» **WHAT IS EXPECTED**: Only the pictures are to be left out; please reproduce everything else in the data exactly.

» **COLLECTED DATA**:
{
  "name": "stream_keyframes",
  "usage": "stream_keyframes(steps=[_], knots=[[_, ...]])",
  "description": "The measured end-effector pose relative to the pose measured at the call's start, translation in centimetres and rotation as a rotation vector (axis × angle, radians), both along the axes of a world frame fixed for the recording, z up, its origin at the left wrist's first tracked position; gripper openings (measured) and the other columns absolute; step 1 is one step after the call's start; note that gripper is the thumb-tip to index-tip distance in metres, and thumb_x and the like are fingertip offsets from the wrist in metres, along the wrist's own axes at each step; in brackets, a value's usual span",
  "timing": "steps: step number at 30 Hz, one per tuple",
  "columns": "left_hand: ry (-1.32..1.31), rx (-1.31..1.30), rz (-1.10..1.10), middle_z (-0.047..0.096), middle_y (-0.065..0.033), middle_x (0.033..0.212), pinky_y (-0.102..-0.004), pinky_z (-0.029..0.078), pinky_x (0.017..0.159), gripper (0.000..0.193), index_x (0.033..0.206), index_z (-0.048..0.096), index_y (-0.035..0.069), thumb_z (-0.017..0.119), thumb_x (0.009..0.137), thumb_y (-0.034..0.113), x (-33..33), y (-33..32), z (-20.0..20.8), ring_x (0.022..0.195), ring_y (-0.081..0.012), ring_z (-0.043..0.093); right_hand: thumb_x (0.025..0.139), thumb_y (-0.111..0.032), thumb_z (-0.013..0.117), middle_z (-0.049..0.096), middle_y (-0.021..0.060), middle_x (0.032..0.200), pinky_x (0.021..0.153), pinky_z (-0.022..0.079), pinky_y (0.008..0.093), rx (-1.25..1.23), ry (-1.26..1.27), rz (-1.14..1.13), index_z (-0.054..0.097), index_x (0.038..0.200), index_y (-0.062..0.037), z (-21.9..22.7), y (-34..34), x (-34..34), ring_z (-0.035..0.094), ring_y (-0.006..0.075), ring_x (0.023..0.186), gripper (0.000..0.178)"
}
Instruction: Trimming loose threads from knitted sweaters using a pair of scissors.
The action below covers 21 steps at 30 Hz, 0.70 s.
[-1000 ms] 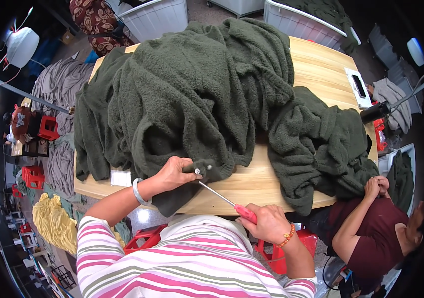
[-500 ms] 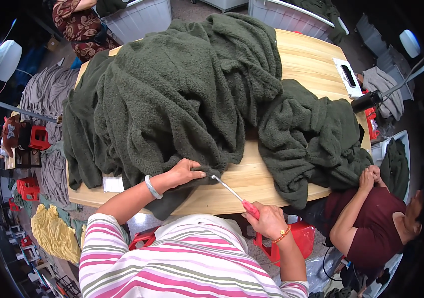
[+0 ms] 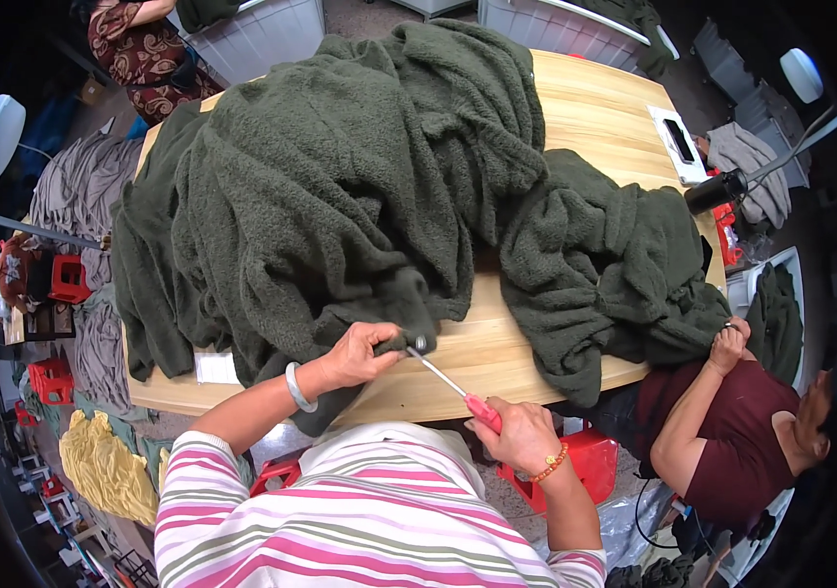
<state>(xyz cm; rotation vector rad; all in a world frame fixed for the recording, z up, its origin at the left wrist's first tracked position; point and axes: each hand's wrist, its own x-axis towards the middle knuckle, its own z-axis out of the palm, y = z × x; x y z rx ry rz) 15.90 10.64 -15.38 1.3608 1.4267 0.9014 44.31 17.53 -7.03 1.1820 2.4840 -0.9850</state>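
green fleece heap [image 3: 340, 186] blocks tabletop; bare wood strip [image 3: 497, 353] passable

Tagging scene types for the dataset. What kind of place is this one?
Most likely a garment workshop. Heaps of dark green fleece garments cover a wooden worktable, more fabric piles lie on the floor, and the right hand holds a red-handled tool at a fleece edge pinched by the left hand.

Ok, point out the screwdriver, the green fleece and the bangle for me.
screwdriver [image 3: 482, 412]: head view, on its red handle above the right fist.
green fleece [image 3: 340, 186]: head view, middle of the big heap on the table.
bangle [image 3: 297, 387]: head view, pale band on the left wrist.
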Motion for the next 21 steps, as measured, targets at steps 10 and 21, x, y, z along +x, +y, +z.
stream_keyframes(steps=[10, 21], knots=[[-0.97, -0.348, 0.43, 0.068, -0.0053, 0.111, -0.0275, 0.047, 0.093, 0.022, 0.113, 0.064, -0.001, 0.062, 0.094, 0.01, 0.6, 0.2, -1.1, 0.102, -0.0112, 0.062, 0.083, -0.037, 0.067, 0.065, 0.0205, 0.069, 0.066, 0.052, 0.0487, -0.116, 0.03, 0.09, 0.068, 0.093, -0.0084, 0.6, 0.0, -1.4, 0.065, 0.0408, 0.068, 0.03], [-1.038, -0.37, 0.531, 0.067, -0.0048, 0.107, -0.0269, 0.048, 0.089, 0.022, 0.111, 0.064, 0.001, 0.06, 0.097, 0.018, -0.3, 0.2, -0.2, 0.096, -0.0128, 0.062, 0.085, -0.038, 0.066, 0.065, 0.019, 0.067, 0.064, 0.052, 0.0491, -0.071, 0.08, 0.127, 0.066, 0.089, -0.0092, 0.9, 0.2, -1.4, 0.065, 0.0391, 0.066, 0.029]])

» **SOLVED EXERCISE**:
{
  "name": "stream_keyframes",
  "usage": "stream_keyframes(steps=[_], knots=[[_, ...]])",
  "description": "The measured end-effector pose relative to the pose measured at the call's start, translation in centimetres and rotation as a rotation vector (axis × angle, radians), both along the axes of a world frame fixed for the recording, z up, its origin at the left wrist's first tracked position; gripper openings (measured) and the other columns absolute; step 1 is one step after the call's start; note that gripper is the thumb-tip to index-tip distance in metres, and thumb_x and the like are fingertip offsets from the wrist in metres, along the wrist's own axes at each step; in brackets, a value's usual span",
  "timing": "steps: step number at 30 Hz, one per tuple",
  "columns": "left_hand: ry (-1.32..1.31), rx (-1.31..1.30), rz (-1.10..1.10), middle_z (-0.047..0.096), middle_y (-0.065..0.033), middle_x (0.033..0.212), pinky_y (-0.102..-0.004), pinky_z (-0.029..0.078), pinky_x (0.017..0.159), gripper (0.000..0.193), index_x (0.033..0.206), index_z (-0.048..0.096), index_y (-0.035..0.069), thumb_z (-0.017..0.119), thumb_x (0.009..0.137), thumb_y (-0.034..0.113), x (-33..33), y (-33..32), z (-20.0..20.8), ring_x (0.022..0.195), ring_y (-0.081..0.012), ring_z (-0.043..0.093); right_hand: thumb_x (0.025..0.139), thumb_y (-0.111..0.032), thumb_z (-0.013..0.117), middle_z (-0.049..0.096), middle_y (-0.021..0.060), middle_x (0.032..0.200), pinky_x (0.021..0.153), pinky_z (-0.022..0.079), pinky_y (0.008..0.093), rx (-1.25..1.23), ry (-1.26..1.27), rz (-1.14..1.13), index_z (-0.054..0.097), index_x (0.038..0.200), index_y (-0.062..0.037), z (-21.9..22.7), y (-34..34), x (-34..34), ring_z (-0.035..0.094), ring_y (-0.006..0.075), ring_x (0.023..0.186), gripper (0.000..0.178)"
}
Instruction: Trimming loose threads from knitted sweaters using a pair of scissors.
The action below covers 21 steps at 30 Hz, 0.70 s.
[-1000 ms] 
[-500 ms] 
[+0 ms] 
<state>(xyz cm; rotation vector rad; all in a world frame fixed for the recording, z up, its origin at the left wrist's first tracked position; point and axes: each hand's wrist, its own x-axis towards the middle knuckle, its own z-axis out of the palm, y = z × x; x y z rx ry rz) 15.90 10.64 -15.38 1.3608 1.4267 0.9014 44.31 17.53 -7.03 1.1820 2.4840 -0.9850</state>
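green fleece heap [image 3: 340, 186] blocks tabletop; bare wood strip [image 3: 497, 353] passable

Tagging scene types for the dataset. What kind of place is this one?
Most likely a garment workshop. Heaps of dark green fleece garments cover a wooden worktable, more fabric piles lie on the floor, and the right hand holds a red-handled tool at a fleece edge pinched by the left hand.

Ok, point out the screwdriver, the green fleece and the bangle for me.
screwdriver [image 3: 482, 412]: head view, on its red handle above the right fist.
green fleece [image 3: 340, 186]: head view, middle of the big heap on the table.
bangle [image 3: 297, 387]: head view, pale band on the left wrist.
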Motion for the next 21 steps, as measured, targets at steps 10 and 21, x, y, z along +x, +y, +z.
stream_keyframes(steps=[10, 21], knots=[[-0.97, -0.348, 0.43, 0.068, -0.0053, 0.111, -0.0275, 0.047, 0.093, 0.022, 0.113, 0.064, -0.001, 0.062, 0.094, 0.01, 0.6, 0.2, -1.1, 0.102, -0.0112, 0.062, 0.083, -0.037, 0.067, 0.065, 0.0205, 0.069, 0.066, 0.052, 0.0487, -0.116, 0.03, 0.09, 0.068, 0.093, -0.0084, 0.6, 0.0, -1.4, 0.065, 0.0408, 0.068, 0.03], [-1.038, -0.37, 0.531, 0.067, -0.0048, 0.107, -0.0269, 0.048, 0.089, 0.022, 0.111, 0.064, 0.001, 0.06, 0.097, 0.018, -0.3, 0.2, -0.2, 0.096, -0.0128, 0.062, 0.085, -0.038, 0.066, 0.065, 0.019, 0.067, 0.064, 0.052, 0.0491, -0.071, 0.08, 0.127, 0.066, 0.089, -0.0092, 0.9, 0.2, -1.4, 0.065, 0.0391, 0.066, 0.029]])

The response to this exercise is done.